DIY is really not my forte, you see. My father-in-law, Chris, recently came down for a couple of days to kindly help board our loft. I’d almost forgotten we even had a loft until the little one came along and we started accumulating a ridiculous amount of clothing and large toys.

Chris retired last year although, thanks to us, he probably hasn’t had chance to notice, enjoy or fully appreciate it. I wouldn’t be surprised if he actively sought new employment just to avoid any of our future call-outs. I wouldn’t blame him.

Now, I know I’m not the only person who’s far from adept with DIY, but I tend to take it to a whole new level. It’s not a lack of effort either. I do try. It’s quite simply a lack of ability, although I’m working on that.

Think of the worst person for DIY that you know and times it by one hundred. You’re then closing in on my degree of incompetence.

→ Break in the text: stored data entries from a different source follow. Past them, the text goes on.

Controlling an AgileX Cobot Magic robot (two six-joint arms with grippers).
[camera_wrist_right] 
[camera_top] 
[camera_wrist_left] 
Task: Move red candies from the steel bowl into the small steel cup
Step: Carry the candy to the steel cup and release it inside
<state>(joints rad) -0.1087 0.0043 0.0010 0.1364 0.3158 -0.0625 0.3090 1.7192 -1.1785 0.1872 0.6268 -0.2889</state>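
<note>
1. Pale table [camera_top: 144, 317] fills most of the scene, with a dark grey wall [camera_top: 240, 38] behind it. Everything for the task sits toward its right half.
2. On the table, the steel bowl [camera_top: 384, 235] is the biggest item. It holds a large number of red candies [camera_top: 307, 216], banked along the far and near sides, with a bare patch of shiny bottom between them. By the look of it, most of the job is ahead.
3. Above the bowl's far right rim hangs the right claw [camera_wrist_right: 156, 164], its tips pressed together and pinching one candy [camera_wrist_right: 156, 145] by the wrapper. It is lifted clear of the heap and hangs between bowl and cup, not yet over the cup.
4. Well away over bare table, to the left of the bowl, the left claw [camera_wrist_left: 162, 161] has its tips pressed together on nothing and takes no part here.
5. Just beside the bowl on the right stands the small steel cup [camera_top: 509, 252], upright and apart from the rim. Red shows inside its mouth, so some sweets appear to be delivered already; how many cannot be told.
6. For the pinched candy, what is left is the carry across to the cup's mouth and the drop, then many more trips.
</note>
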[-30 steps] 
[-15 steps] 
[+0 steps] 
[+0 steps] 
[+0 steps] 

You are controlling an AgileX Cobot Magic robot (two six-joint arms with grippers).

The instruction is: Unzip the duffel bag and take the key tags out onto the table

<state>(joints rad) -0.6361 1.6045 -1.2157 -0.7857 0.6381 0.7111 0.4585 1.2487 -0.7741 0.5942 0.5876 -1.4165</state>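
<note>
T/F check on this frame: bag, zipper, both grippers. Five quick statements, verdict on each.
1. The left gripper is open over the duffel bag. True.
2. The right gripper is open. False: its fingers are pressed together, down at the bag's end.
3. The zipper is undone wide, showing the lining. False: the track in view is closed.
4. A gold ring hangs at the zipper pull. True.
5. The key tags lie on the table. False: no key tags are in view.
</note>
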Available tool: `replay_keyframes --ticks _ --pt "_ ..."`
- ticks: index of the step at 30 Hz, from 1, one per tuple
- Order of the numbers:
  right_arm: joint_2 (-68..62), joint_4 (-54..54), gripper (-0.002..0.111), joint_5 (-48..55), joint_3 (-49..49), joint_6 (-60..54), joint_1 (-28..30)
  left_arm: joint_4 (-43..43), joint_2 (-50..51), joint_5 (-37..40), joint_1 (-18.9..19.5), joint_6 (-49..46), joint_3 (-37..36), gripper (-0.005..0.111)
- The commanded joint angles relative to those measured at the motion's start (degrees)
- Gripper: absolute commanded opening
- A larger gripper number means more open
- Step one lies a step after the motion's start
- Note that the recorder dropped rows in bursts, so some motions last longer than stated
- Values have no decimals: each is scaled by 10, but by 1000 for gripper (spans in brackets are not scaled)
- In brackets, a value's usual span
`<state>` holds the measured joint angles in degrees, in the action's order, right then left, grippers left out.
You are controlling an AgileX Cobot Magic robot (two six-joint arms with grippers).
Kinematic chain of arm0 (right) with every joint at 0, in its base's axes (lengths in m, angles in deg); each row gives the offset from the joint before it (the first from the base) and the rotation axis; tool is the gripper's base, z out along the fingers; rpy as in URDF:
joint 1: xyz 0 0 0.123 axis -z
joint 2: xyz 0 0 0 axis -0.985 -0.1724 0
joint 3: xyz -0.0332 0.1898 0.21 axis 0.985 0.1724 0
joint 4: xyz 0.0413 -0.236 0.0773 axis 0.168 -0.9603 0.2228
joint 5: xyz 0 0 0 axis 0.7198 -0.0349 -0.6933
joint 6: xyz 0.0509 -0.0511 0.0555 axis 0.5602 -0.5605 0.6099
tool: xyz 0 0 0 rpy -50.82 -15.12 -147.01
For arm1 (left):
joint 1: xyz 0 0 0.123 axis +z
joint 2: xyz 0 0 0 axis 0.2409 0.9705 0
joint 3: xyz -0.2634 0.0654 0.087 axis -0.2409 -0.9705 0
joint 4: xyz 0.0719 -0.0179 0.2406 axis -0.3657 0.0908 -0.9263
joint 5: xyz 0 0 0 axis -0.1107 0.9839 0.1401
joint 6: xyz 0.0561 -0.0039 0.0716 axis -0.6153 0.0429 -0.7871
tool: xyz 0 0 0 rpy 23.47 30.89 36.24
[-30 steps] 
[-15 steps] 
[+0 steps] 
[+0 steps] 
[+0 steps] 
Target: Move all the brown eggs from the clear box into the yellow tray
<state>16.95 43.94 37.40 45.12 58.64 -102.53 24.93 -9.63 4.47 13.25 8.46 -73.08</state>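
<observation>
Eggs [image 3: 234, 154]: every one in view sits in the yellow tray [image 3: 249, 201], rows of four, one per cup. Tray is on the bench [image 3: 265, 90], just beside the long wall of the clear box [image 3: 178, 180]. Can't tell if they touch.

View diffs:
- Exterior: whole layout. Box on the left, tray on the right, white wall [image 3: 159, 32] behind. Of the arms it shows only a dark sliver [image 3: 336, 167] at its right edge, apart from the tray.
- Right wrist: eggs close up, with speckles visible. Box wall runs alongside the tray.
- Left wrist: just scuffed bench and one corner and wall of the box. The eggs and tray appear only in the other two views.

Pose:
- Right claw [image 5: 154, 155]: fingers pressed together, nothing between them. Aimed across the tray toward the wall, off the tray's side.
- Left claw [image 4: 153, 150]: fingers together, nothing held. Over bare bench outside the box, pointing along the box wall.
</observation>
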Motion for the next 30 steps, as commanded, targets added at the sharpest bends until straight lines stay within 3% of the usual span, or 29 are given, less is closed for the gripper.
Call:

All that said, you can imagine how chuffed I was when I fixed a rather heavy hanging display cabinet to the wall 18 months ago, shortly before the little man arrived in the world.

Unfortunately, that sense of achievement was soon dashed when Kerrie repeatedly told me to keep Louie well away from it, in case it fell on him. Her concerns even made me doubt my own handiwork and I also started thinking twice before walking under it.

So, we (Kerrie) asked Chris to pop a couple more screws in it to be on the safe side and, to be honest, I now feel a lot more comfortable with it and Louie is again allowed in the hallway where it’s hanging.

And the moral of this whole story is, I could probably start a job, but you will definitely need someone substantially more qualified to finish it.


What you see on the telly isn’t necessarily representative of reality. In fact, on occasions it can be quite some distance from it.

We took Louie along to a local nursery to have a look around.

The staff member who met with us was great and took time to show us everything we needed to see and answer our questions.

Louie seemed at home and made friends with a boy who came over to introduce himself.

I too left with a fairly positive impression and thought the nursery was suitable.

Kerrie shared a slightly different view though and, as we returned home, was questioning why it wasn’t like the nursery in The Secret Life of Four-Year-Olds.

If you’ve never seen the Channel Four programme, it follows a group of children at a nursery and highlights how they make friends, learn to share and develop in new social situations. It often depicts an unusually calm, controlled and tidy environment.

I’m not sure what Kerrie was expecting, but I did remind her that very few nurseries have a film crew on hand and the benefit of editing equipment. When you check out a nursery, what you see is very much what you get.